In 2014-15 when an effort was made to switch the School Feeding Programme from mostly foreign food to local produce, the idea was ridiculed as being romantic and unrealistic. When I insisted, it wasn’t only the self-imposed inadequacy of home-grown supplies which prevented the change, but the powerful hold which the importing sector had on this multibillion trade through those who granted licences. Has anything changed?
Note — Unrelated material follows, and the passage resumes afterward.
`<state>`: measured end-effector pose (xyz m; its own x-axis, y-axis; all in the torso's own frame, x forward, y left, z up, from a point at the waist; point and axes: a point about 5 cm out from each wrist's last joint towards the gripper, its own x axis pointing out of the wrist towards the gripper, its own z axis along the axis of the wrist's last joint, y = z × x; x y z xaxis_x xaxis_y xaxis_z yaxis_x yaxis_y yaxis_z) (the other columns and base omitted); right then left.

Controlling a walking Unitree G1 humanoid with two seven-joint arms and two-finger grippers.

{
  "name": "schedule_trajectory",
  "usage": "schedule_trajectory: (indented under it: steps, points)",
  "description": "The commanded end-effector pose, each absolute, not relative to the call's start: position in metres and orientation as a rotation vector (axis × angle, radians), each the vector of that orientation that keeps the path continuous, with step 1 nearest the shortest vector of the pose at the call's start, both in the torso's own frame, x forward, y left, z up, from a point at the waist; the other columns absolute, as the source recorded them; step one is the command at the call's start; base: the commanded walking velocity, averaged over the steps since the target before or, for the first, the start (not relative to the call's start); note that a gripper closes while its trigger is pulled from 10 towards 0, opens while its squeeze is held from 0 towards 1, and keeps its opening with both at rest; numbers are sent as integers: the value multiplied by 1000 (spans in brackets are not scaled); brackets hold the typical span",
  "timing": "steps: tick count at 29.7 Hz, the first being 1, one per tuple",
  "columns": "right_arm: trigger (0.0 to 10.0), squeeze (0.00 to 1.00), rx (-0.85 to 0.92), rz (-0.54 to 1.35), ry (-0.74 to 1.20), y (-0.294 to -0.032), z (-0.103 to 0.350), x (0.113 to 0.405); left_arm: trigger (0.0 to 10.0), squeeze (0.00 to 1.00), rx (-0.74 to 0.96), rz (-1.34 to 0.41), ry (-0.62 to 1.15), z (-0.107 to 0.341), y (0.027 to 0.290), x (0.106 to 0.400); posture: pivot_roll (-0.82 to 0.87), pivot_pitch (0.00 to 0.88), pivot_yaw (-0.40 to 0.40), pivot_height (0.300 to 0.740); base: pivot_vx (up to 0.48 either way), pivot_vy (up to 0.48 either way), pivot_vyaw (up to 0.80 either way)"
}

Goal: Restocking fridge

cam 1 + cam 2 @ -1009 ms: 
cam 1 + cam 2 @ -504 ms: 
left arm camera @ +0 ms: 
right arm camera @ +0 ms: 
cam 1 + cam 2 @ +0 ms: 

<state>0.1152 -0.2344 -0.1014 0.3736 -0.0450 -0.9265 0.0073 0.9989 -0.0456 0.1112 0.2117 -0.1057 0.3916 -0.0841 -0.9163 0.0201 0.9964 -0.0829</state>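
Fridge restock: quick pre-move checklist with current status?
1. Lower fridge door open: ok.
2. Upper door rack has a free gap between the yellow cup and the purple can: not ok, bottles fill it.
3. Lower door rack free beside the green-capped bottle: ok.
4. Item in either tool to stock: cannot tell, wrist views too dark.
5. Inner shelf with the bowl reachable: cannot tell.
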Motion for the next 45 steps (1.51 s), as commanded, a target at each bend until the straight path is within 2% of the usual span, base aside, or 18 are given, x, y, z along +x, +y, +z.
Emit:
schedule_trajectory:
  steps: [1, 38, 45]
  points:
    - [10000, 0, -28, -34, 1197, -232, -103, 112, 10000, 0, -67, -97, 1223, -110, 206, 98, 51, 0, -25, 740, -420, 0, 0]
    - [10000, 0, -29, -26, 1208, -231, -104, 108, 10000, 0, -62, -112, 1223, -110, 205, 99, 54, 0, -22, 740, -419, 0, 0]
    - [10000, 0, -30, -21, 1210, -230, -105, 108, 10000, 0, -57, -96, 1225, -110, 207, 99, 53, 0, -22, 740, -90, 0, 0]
Our politics and special interests continue to prevent the systemic changes needed to realise Andrew Holness’ laudable dream for us all. Nigel Clarke is going to find out the same thing if he attempts much-needed, thorough reform of the public sector. Unless there is cross-party consensus on transformation, the same fate that befell the “bitter medicine” guy will be his lot in time.

Failure to apprehend the rapidly deteriorating circumstances of the majority and the institutional resistance to change by the advantage-takers of the past and their melanised successors, is the worst kind of tone deafness. It is wilful tone deafness.

Those who have ears to hear, let them hear!